El inversor millonario John W. Henry compró los Red Sox de Boston, histórica franquicia de béisbol, en 2002 con el único objetivo de volver a ganar las Series Mundiales que se le resistían desde 1918. Su proyecto fue claro: lejos de comprar a los grandes jugadores del mercado, su secreto sería copiar al milímetro el método de Billi Beane, el gerente de los modestos Oaklands Athletics, interpretado por Brad Pitt en la fantástica película Moneyball.  “No me interesan lo que me digan los entendidos. De béisbol habla todo el mundo. Beane ha demostrado que las estadísticas están ahí por algo y hay que saber leerlas”. La fe ciega del dueño de los Red Sox por este sistema revolucionario dio resultado porque en 2004 consiguieron el título. Sucede lo mismo con el fútbol, porque siempre se ha dicho que España tiene tantos entrenadores como aficionados, cada uno opinando y defendiendo su alineación favorita. Y entre Isco o James, quien apueste por James levantará sospechas entre el resto, salvo para un Ancelotti que siente más predilección por los datos que las sensaciones. Mientras Isco levanta al Bernabéu con un quiebro de Circo del Sol, James da la razón a los amantes de las estadísticas. Sin duda, el método Moneyball no le sentaría en el banquillo. Y los entrenadores se fían mucho de los números y no tanto del runrún popular.

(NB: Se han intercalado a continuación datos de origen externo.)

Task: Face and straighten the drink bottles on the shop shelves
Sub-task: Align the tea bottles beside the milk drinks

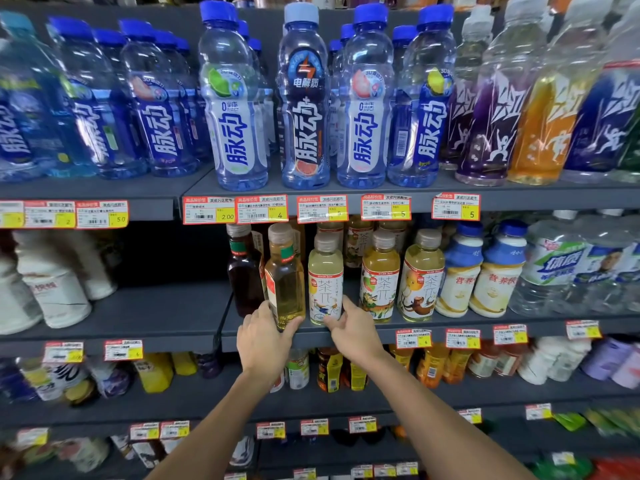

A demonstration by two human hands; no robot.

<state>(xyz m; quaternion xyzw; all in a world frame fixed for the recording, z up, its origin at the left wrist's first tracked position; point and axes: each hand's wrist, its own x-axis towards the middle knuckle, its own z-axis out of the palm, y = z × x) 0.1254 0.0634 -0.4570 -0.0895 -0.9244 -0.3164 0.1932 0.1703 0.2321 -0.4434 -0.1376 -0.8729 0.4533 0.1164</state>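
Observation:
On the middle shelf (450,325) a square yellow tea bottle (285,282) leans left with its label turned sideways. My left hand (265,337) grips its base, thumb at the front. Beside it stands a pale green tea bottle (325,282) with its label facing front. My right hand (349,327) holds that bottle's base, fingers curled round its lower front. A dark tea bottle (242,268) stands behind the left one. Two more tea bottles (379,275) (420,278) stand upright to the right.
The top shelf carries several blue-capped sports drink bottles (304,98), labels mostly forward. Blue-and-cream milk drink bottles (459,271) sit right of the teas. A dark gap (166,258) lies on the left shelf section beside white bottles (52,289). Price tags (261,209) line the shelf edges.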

Los datos están ahí: Isco ha marcado dos goles y el colombiano siete. En asistencias también gana James, siete por cuatro. Y en recuperaciones de balón (quizá la cifra que más aprecia Ancelotti por su vena italiana), James también resulta ganador: 67 por 59. Son números de Liga, porque en Champions Isco tampoco le iguala. “La prensa deportiva pesa mucho, no porque influyan en las decisiones de un club, sino porque incordian demasiado”. John Henry sabía que se enemistaba con la prensa de los Red Sox desde que ignorara al primero de sus clásicos ojeadores. Sea cual sea la elección de Ancelotti, tampoco le faltarán críticas: si pone a James, la grada más pasional le pondrá de vuelta y media. No en vano, en los últimas semanas ha surgido otra discusión que alimenta las barras de bar de todo el país: ¿quién es mejor ahora: Isco o Iniesta?

Pero si Isco no pierde la titularidad, más de un directivo de la planta noble jurará en arameo: ¡qué habrá hecho mal el fichaje de los 80 millones con esos números tan evidentes! Al menos, Carletto siempre tendrá la coartada del Moneyball. Las cifras nunca fallan.